### Stored data
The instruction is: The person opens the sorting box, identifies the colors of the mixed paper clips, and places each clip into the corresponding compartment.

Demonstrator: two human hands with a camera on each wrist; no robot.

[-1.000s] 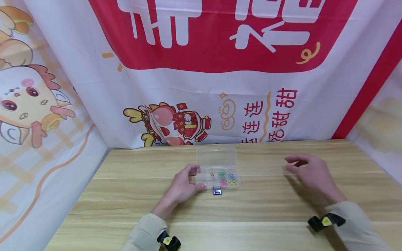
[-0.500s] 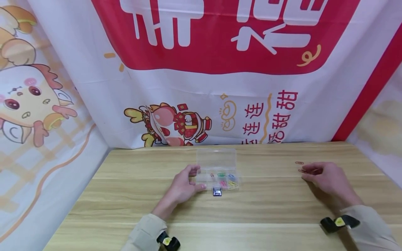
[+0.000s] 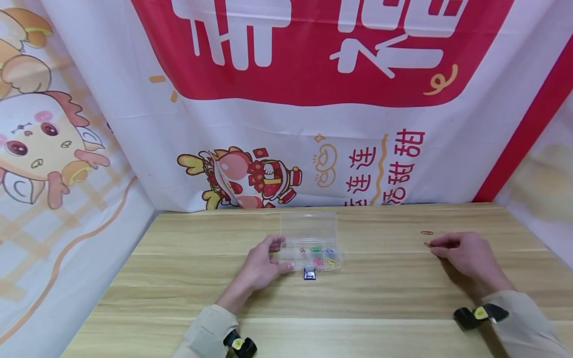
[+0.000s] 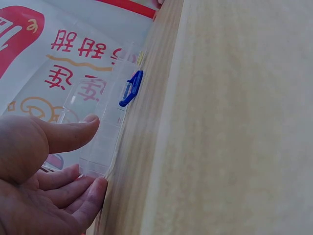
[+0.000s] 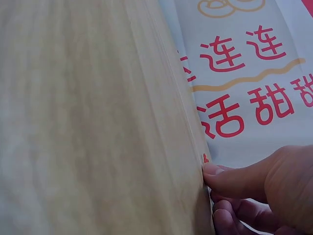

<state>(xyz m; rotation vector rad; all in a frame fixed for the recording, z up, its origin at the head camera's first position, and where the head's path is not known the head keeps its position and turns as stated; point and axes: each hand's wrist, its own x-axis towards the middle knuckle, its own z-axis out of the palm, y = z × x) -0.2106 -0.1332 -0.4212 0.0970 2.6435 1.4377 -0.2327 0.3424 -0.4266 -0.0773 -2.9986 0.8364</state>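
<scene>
A clear plastic compartment box (image 3: 287, 252) stands on the table with its lid (image 3: 309, 226) raised. Paper clips lie sorted inside: a red one (image 3: 302, 250), green ones (image 3: 315, 248), blue ones (image 3: 329, 250), pink ones (image 3: 318, 261) and yellow ones (image 3: 331, 261). My left hand (image 3: 261, 263) holds the box's left end between thumb and fingers. At the front hangs a blue latch (image 4: 131, 89). To the far right, my right hand (image 3: 467, 256) pinches a red paper clip (image 3: 428, 244) at the tabletop, its right end hidden by the fingertips.
Another red paper clip (image 3: 427, 232) lies just behind the pinched one. The wooden table (image 3: 358, 303) ends at the back against a printed cloth (image 3: 250, 119), and more cloth hangs at both sides.
My right hand has moved right and down to the table, bringing two red paper clips into sight, and now pinches the nearer one. The left hand stays at the box.
</scene>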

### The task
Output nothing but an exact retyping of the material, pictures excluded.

### Problem solution
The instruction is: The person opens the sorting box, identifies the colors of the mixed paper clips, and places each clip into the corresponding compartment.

Demonstrator: two human hands with a camera on each wrist; no robot.

[-1.000s] 
[-0.500s] 
[+0.000s] 
[+0.000s] 
[+0.000s] 

<state>(xyz m; rotation vector rad; all in a frame fixed for the recording, z up, its origin at the head camera's first position, and where the head's path is not known the head keeps its position and turns as stated; point and axes: each hand's wrist, its own x-axis towards the middle knuckle, its own z-axis out of the palm, y = z × x) -0.2106 -0.1332 -0.4212 0.0970 2.6435 1.4377 -0.2327 0.3424 -0.4266 -0.0773 -2.9986 0.8364</state>
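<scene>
A clear plastic compartment box (image 3: 287, 252) stands on the table with its lid (image 3: 309, 226) raised. Paper clips lie sorted inside: a red one (image 3: 302, 250), green ones (image 3: 315, 248), blue ones (image 3: 329, 250), pink ones (image 3: 318, 261) and yellow ones (image 3: 331, 261). My left hand (image 3: 261, 263) holds the box's left end between thumb and fingers. At the front hangs a blue latch (image 4: 131, 89). To the far right, my right hand (image 3: 467, 256) pinches a red paper clip (image 3: 428, 244) at the tabletop, its right end hidden by the fingertips.
Another red paper clip (image 3: 427, 232) lies just behind the pinched one. The wooden table (image 3: 358, 303) ends at the back against a printed cloth (image 3: 250, 119), and more cloth hangs at both sides.
My right hand has moved right and down to the table, bringing two red paper clips into sight, and now pinches the nearer one. The left hand stays at the box.
</scene>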

The exercise is done, and nothing more is needed.